Equinix, Inc.'s EQIX corporate family rating was recently upgraded to Ba1 by a notch by Moody’s Investors Service, the rating division of Moody’s Corporation MCO. The company’s rating outlook has also been upgraded from stable to positive.
Further, the company’s senior unsecured debt rating has been improved to Ba1 from Ba2, while the probability of default rating has been upgraded to Ba1-PD from Ba2-PD. Moreover, its speculative grade liquidity (SGL) rating has been reiterated at SGL-2.
Key Rating Drivers
The Ba1 rating reflects Equinix’s position as a leading global provider of carrier-neutral data center and inter-connection services. In fact, taking into account current growth in the retail colocation and inter--connection space, Moody’s anticipates strong financial performance from Equinix.
The company's contracted recurring revenue model, notable geographic scale and strategic real estate ownership in important communications locations are other positives for the company. Equinix adheres to a balanced debt and equity issuance strategy undertaken to fund its cash flow deficits that arise due to elevated capital spending and steadily-rising dividend payouts. Such prudent capital-management strategy is also encouraging.
Additionally, amid near-term global tailwinds for data-center services, Equinix is capitalizing on its growth potential by pursuing joint-venture transactions. In fact, recently, the company completed the formation of a partnership with Singapore's sovereign wealth fund, GIC, to develop and operate xScale data centers in Europe. (Read more: Equinix Closes $1B JV Deal With GIC for European Data Centers)
These deals will fortify its balance sheet and further strengthen cash-flow generation.
However, Moody views evolving business models of data-center operators, intense competition and high capital intensity as primary industry concerns. Furthermore, if the company’s acquisitions are primarily debt funded, the same may mar deleveraging efforts.
Notably,Equinix recently entered into an all-cash transaction agreement to acquire three data centers in Mexico. This will extend the company’s reach in large-growth markets and facilitate greater inter-connection within America as well as among international markets. (Read more: Equinix Fortifies Mexico Portfolio With $175M Buyout)
In addition, Moody’s noted that the company’s high dividend disbursements resulted in its negative free cash flow, which is another concern.
This upgraded rating boosts Equinix’s creditworthiness in the market and is likely to enhance investor confidence in the stock. In fact, such moves provide companies an opportunity to enjoy favorable costs on debts and solid access to capital, and are therefore encouraging.

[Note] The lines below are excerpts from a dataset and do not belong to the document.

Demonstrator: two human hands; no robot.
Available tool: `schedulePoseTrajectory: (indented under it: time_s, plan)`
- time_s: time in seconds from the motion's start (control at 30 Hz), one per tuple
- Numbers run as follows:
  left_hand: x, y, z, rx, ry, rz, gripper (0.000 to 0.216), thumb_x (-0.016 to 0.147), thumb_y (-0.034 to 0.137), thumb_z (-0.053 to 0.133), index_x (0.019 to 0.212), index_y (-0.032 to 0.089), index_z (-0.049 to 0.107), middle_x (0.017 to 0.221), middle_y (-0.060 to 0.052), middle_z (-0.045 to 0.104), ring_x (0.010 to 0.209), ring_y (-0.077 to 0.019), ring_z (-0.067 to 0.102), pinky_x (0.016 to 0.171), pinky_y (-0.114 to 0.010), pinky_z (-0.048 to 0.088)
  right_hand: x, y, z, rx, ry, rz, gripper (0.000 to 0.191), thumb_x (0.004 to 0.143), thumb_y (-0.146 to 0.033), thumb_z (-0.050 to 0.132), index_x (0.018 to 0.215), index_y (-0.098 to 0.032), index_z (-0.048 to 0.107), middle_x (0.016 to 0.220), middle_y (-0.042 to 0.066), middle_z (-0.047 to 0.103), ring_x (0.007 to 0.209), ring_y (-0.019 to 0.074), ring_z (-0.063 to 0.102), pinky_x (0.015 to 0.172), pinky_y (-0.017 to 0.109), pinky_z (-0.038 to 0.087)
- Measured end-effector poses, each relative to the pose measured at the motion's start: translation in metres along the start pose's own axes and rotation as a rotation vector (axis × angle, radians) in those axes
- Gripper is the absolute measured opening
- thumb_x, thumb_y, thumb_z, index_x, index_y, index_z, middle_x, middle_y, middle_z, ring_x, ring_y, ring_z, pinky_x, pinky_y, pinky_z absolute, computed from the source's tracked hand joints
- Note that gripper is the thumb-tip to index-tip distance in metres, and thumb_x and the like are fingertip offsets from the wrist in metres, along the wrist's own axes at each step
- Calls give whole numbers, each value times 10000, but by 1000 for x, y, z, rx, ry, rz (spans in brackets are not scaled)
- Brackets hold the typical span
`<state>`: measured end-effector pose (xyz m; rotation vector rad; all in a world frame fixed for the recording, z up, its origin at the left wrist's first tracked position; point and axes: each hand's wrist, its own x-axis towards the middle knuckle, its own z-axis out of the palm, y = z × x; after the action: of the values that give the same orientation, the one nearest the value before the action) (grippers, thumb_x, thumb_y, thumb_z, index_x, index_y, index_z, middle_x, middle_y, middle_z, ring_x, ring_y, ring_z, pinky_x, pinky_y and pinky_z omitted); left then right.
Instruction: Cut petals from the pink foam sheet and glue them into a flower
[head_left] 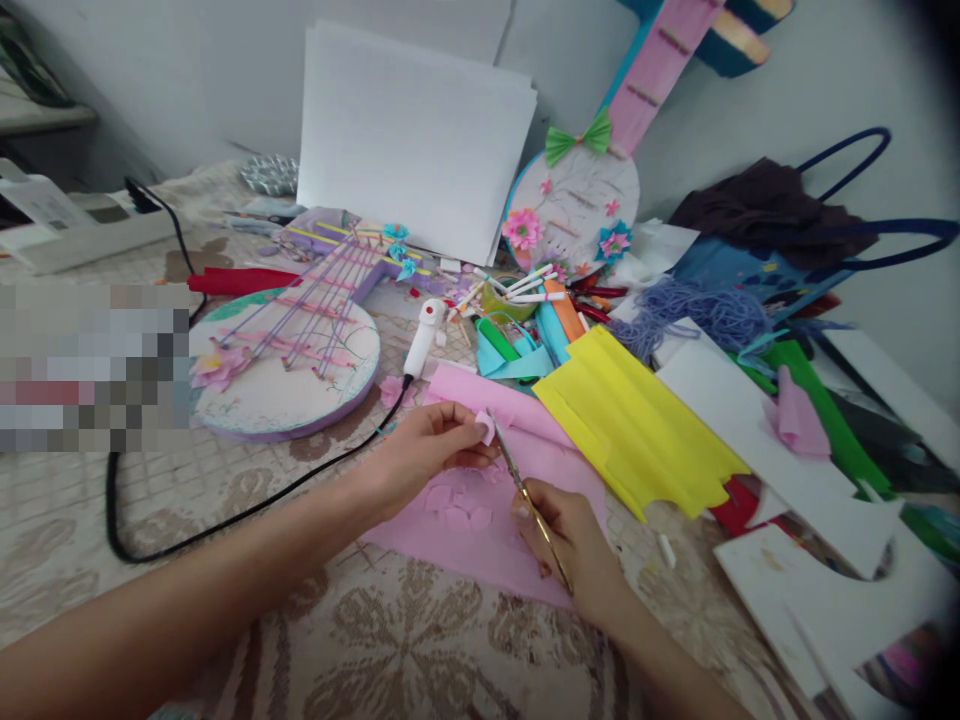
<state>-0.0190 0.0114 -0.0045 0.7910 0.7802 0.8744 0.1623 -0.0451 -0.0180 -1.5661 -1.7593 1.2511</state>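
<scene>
Left grip (439,440) pinches a pink scrap (486,428); right grip (566,545) holds scissors (525,492), blades angled up-left touching it.

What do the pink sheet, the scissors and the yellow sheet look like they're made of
Pink sheet: likely craft foam or felt, matte, soft, curled edge. Scissors, in the right hand: metal, thin shiny brass-coloured blades. Yellow sheet: probably paper or thin foam, matte, with straight creases.
</scene>
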Motion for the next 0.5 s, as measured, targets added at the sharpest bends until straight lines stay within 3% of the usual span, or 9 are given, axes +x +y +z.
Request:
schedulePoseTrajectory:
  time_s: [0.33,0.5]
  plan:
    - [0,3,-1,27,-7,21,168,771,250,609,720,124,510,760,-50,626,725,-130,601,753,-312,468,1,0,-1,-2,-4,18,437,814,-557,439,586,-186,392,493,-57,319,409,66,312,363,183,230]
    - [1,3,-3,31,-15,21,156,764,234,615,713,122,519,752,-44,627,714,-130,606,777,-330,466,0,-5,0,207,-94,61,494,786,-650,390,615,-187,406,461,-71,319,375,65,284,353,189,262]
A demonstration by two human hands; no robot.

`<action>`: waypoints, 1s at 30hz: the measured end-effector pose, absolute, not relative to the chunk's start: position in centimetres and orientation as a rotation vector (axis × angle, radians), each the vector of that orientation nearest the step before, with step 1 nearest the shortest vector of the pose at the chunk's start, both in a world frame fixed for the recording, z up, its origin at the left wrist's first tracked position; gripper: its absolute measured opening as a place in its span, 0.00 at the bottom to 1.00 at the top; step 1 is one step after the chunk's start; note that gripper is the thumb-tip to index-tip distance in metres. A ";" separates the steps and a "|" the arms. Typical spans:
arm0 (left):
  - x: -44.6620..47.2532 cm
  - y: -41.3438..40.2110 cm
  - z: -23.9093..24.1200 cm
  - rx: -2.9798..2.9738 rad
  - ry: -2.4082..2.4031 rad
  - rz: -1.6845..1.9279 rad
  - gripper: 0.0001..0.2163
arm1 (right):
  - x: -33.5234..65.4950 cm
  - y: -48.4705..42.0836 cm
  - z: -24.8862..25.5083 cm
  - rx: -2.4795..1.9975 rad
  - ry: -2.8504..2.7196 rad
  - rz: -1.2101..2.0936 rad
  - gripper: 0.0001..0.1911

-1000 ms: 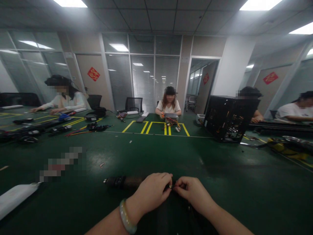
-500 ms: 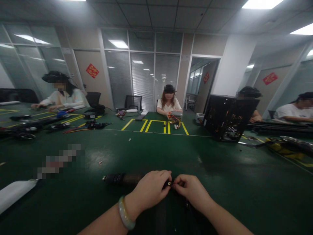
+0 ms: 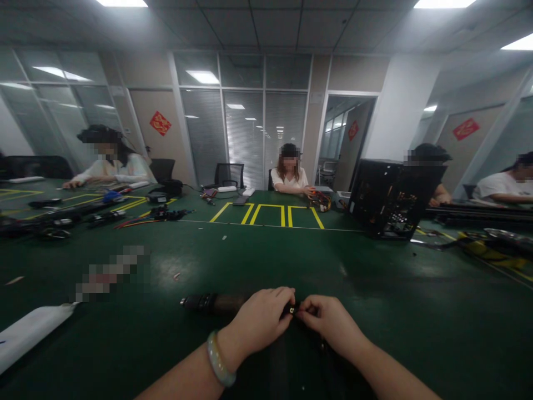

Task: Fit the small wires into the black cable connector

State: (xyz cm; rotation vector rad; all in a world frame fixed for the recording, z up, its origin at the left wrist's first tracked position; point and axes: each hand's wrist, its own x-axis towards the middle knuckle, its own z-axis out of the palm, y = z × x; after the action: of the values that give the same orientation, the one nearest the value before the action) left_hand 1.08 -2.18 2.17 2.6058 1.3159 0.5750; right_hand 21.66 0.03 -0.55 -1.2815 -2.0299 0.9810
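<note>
Dark rod [image 3: 227, 304] gripped in my left hand [image 3: 264, 318]; my right hand [image 3: 332, 322] pinches a tiny dark piece [image 3: 297, 308], droppable should that pinch loosen.

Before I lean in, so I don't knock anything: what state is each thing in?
Left hand: curled, holding small shiny part
Right hand: fingertips pinched, held thing unclear
Dark rod: lying on table, partly hidden by left hand
Bracelet: worn
Black case: upright
Door: open
Blinds: lowered
Ceiling lights: lit
</note>
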 end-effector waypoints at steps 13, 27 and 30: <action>1.0 -2.2 2.2 2.603 1.305 0.591 0.09 | 21.8 0.1 -0.6 -1.274 -2.027 0.997 0.07; 1.1 -2.2 2.4 2.628 1.277 0.575 0.09 | 21.8 -0.1 -0.6 -1.258 -2.039 0.990 0.06; 1.1 -2.2 2.5 2.631 1.290 0.565 0.07 | 21.8 0.0 -0.7 -1.266 -2.034 1.000 0.06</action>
State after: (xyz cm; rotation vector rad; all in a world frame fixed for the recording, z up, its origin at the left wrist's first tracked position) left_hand 1.11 -2.24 2.46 2.6312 1.2899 0.5654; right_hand 21.83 -0.03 -0.65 -1.2658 -2.0337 0.9997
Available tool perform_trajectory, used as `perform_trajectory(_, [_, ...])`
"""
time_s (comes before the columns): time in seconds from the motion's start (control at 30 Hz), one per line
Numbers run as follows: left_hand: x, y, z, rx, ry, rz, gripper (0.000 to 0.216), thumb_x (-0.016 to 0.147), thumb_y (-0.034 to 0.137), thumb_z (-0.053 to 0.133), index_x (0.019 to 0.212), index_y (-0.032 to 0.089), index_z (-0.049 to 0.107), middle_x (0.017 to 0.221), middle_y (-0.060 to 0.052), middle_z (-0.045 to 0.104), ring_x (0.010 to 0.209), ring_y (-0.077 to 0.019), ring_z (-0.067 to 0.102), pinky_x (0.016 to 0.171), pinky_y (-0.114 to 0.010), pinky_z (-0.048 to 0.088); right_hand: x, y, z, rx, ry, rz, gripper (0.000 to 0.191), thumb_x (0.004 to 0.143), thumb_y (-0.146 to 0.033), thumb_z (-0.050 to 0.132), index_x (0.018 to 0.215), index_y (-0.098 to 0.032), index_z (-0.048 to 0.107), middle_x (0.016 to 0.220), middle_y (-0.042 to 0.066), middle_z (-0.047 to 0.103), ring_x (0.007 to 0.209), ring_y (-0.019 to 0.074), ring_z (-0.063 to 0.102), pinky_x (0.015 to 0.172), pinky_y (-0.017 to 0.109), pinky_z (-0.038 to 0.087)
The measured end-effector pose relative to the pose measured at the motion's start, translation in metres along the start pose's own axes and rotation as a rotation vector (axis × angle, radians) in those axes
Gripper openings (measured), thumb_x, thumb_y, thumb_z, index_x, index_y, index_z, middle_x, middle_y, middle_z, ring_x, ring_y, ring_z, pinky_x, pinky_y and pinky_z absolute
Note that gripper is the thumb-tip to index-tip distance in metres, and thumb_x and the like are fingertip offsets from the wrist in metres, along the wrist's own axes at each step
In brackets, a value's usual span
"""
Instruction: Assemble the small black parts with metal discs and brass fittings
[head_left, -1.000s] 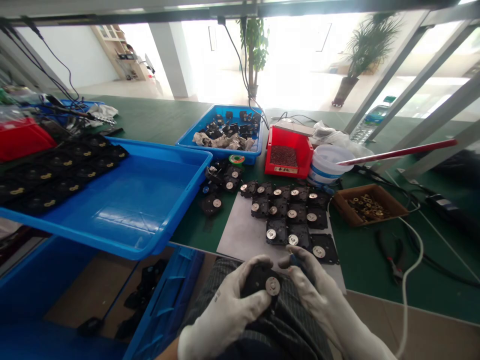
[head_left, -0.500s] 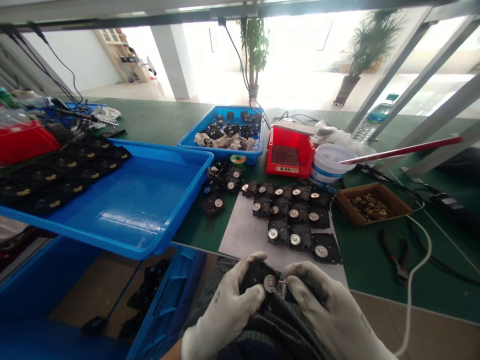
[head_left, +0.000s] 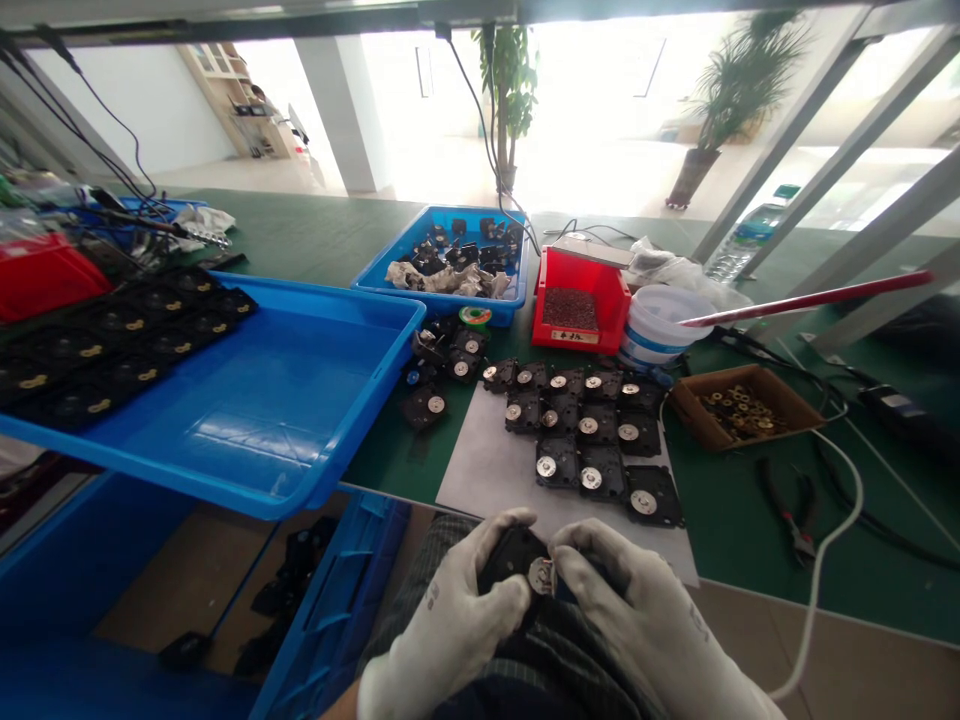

Over the past six months, shares of this Zacks Rank #3 (Hold) company have gained 27.8%, as compared with the real estate market’s rally of 8%.
Stocks to Consider
Investors can also consider some better-ranked stocks from the REIT space like Extra Space Storage Inc. EXR and EastGroup Properties, Inc. EGP, both carrying a Zacks Rank of 2 (Buy), at present. You can see the complete list of today’s Zacks #1 Rank (Strong Buy) stocks here.
Extra Space Storage's Zacks Consensus Estimate for the ongoing year’s funds from operations (FFO) per share climbed marginally to $4.87 in a month’s time.
EastGroup Properties' FFO per share estimate for 2019 moved north to $4.93 over the past month.